What is amphetamine? Definition, Effects, Indications

When people face a psychological disorder, a psychostimulant drug can be prescribed. Amphetamine, a prescription medication used to treat disorders such as attention deficit hyperactivity disorder or ADHD, is a type of psychostimulants. Its intended use is to stimulate the central nervous system and help alert the patient’s stay.

Psychostimulants may be prescribed for the treatment of adult disorders, but they are commonly used to treat children with attention problems. Amphetamines can also be used to treat narcolepsy and other disorders. Amphetamines act by increasing wakefulness and focus, and at the same time to reduce fatigue and appetite. One of the most common amphetamines prescribed to children is known as Adderall.

Side effects of amphetamines

These stimulants can also suppress appetite. The drug can increase heart rate and blood pressure as well. Other side effects include blurred vision, restlessness, panic, nausea, irregular heartbeat, diarrhea, dry mouth, impotence, vomiting, seizures, hallucinations, tremors, insomnia, aggressiveness, and dizziness. If any of these side effects are experienced, a doctor should be consulted.

Amphetamine addiction

This class of drugs also forms a habit, since patients can become both psychologically and physically dependent on the medication. Sudden cessation of taking amphetamines may result in withdrawal. Help from a doctor should be requested for gradual weaning if the patient wishes to stop taking the medication. Methamphetamine, a potent drug that increases dopamine in the brain, is an example of a highly addictive amphetamine.


The instructions for the use of psychostimulants should be followed to the letter. Patients should take amphetamines specifically as directed by their doctors. These medications should not be chewed or crushed, but swallowed whole with a full glass of water. Amphetamines should not be taken overnight, as they can cause insomnia.

People taking amphetamines should avoid handling heavy machinery, driving or performing potentially dangerous tasks.

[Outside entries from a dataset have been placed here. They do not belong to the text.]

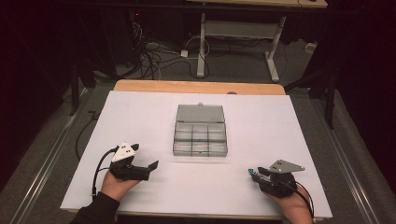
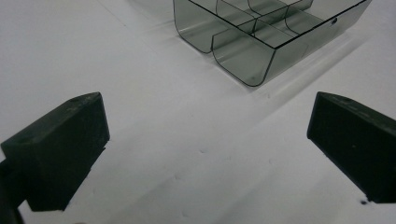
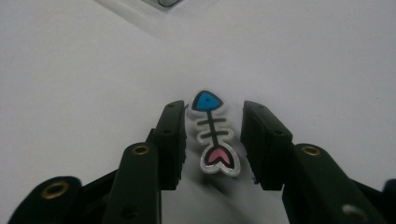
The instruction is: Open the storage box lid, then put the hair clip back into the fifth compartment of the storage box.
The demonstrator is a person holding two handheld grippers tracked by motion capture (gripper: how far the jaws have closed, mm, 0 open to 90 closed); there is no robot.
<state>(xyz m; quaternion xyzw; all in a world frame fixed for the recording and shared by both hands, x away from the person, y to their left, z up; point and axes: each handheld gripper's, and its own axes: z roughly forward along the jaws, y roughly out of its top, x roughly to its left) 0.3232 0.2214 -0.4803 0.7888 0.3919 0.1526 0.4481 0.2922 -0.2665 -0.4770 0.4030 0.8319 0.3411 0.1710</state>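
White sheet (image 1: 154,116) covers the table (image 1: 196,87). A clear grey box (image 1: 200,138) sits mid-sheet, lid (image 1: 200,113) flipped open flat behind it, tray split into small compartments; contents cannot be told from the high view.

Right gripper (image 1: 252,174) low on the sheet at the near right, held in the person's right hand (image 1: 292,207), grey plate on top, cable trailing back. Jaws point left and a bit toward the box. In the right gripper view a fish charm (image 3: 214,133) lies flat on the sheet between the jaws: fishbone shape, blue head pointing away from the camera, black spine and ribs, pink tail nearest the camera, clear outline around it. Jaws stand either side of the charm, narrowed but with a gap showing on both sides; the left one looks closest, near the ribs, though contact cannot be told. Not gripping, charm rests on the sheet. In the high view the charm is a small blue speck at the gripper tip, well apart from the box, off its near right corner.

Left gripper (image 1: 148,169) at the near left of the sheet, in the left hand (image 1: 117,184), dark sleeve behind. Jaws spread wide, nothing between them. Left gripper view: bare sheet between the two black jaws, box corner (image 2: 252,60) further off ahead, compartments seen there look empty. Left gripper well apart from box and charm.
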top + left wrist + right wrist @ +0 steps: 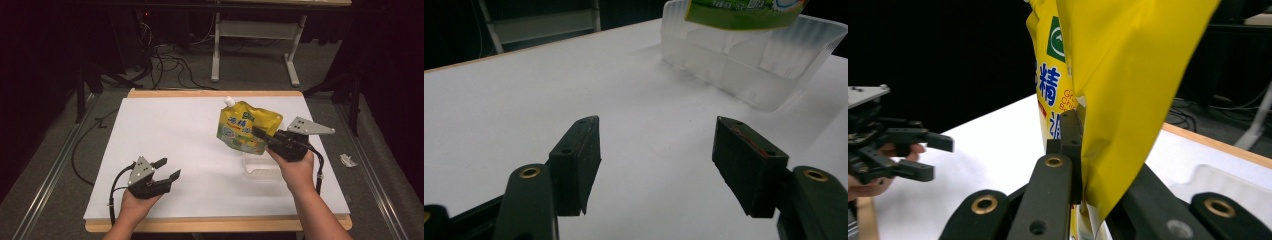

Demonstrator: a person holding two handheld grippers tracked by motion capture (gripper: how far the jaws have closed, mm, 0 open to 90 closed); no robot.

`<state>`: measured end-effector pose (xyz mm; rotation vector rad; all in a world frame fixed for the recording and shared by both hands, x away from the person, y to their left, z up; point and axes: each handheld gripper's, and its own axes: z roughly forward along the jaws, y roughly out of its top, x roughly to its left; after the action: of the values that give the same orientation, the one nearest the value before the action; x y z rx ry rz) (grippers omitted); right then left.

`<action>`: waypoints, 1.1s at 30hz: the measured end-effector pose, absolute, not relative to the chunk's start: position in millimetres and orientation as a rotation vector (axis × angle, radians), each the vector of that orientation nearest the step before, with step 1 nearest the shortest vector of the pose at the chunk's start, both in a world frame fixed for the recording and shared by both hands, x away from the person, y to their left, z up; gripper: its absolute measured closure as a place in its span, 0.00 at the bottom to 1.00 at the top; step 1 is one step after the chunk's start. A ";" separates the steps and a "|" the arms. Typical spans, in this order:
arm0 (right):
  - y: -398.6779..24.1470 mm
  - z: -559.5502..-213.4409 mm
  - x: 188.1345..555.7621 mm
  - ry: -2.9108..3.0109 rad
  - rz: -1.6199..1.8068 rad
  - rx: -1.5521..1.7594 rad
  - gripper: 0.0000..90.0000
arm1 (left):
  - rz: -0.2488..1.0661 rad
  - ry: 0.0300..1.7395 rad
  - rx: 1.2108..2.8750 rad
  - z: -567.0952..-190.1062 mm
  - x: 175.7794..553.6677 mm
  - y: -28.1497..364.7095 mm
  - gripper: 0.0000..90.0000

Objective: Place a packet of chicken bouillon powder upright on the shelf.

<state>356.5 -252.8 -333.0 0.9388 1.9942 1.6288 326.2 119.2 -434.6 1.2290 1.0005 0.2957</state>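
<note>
Yellow pouch (247, 128) | pinched between right gripper (261, 135) fingers (1068, 145) | above clear bin (260, 167)

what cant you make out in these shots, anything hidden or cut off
- Yellow pouch: its small print is too blurred to read in the high view; the top edge cuts off most of it in the left gripper view.
- Clear plastic bin: partly behind the pouch and the right gripper in the high view, so its contents are unclear.
- The right gripper's far jaw: hidden behind the pouch in the right gripper view.
</note>
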 end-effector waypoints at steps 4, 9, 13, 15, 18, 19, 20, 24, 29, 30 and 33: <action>-263.8 -332.3 361.5 1.983 1.603 0.958 1.00 | 0.292 0.994 1.235 -433.9 324.6 118.6 0.41; -277.1 -332.8 369.4 1.973 1.565 0.982 1.00 | 0.291 0.987 1.224 -431.9 322.7 118.4 0.41; -289.1 -335.3 375.6 1.956 1.534 1.007 1.00 | 0.291 0.990 1.225 -432.3 323.2 118.1 0.41; -295.0 -336.3 377.6 1.947 1.526 1.024 1.00 | 0.288 0.992 1.224 -432.4 323.3 117.8 0.41; -302.7 -337.2 380.3 1.935 1.530 1.035 1.00 | 0.287 0.990 1.226 -432.6 323.7 117.4 0.41; -304.4 -337.4 380.9 1.932 1.529 1.040 1.00 | 0.286 0.991 1.225 -432.6 323.7 117.1 0.41; -305.9 -337.6 381.6 1.930 1.526 1.043 1.00 | 0.285 0.991 1.227 -432.7 323.8 117.0 0.41; -310.3 -339.7 385.5 1.936 1.513 1.047 1.00 | 0.287 0.990 1.229 -433.3 323.2 115.8 0.41; -314.7 -344.0 391.6 1.949 1.503 1.055 1.00 | 0.289 0.991 1.227 -433.2 323.1 115.7 0.41; -315.4 -344.8 392.4 1.951 1.504 1.056 1.00 | 0.290 0.992 1.228 -433.4 323.3 115.8 0.41; -317.1 -346.5 394.6 1.955 1.498 1.057 1.00 | 0.292 0.994 1.227 -433.8 323.9 115.9 0.41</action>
<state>394.6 -317.1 -346.5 1.0571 1.9549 1.4985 323.9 115.9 -433.8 1.2275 0.9935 0.2920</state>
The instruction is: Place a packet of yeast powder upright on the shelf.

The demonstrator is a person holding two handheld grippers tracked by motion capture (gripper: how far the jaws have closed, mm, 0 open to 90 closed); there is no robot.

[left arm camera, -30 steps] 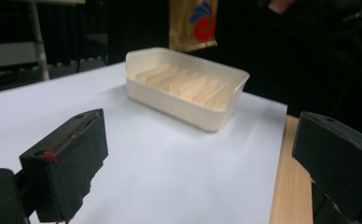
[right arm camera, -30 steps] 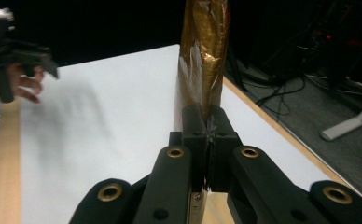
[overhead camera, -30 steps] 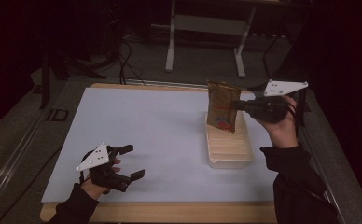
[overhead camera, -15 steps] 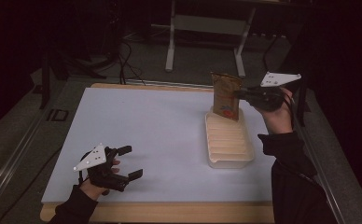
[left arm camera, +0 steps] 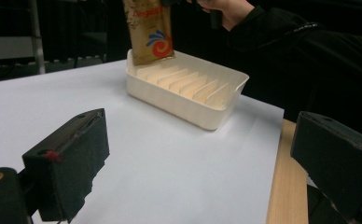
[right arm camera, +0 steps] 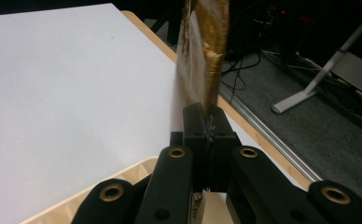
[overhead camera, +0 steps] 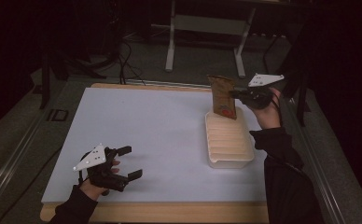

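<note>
My right gripper (overhead camera: 235,94) pinched the flat brown foil packet (overhead camera: 223,97) upright, at twelve o'clock over the cream slotted plastic tray (overhead camera: 229,140), to slot it edgewise. My left gripper (overhead camera: 129,162) gaped wide, empty.

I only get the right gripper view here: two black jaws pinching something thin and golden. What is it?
Observer: A brown-gold packet with a red and blue swirl printed on it, held upright by the right gripper.
Operator: What is underneath it?
Observer: A cream tray with a row of slots; the packet's lower edge is at the tray's far end.
Operator: And the other hand?
Observer: The left gripper sits near the table's front edge, jaws open and nothing between them.
</note>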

Patients taking this medication may not be aware of being too tired. Patients with arteriosclerosis, heart disease, glaucoma, hyperthyroidism, high blood pressure, or a history of alcohol or drug abuse should refrain from taking amphetamines.

Many people with certain disorders may be able to use amphetamines with the approval of a doctor. People should inform their doctors if they have a history or current condition, including anxiety disorders, motor or phonic tics, epilepsy or other seizure disorders, Tourette syndrome or diabetes. Some of these conditions may simply need special control during treatment.

The effects of amphetamine during pregnancy and breastfeeding remain unknown. The drug can cause harm to an unborn baby. Patients who are pregnant, who could become pregnant or who are breastfeeding during treatment should immediately inform their doctors.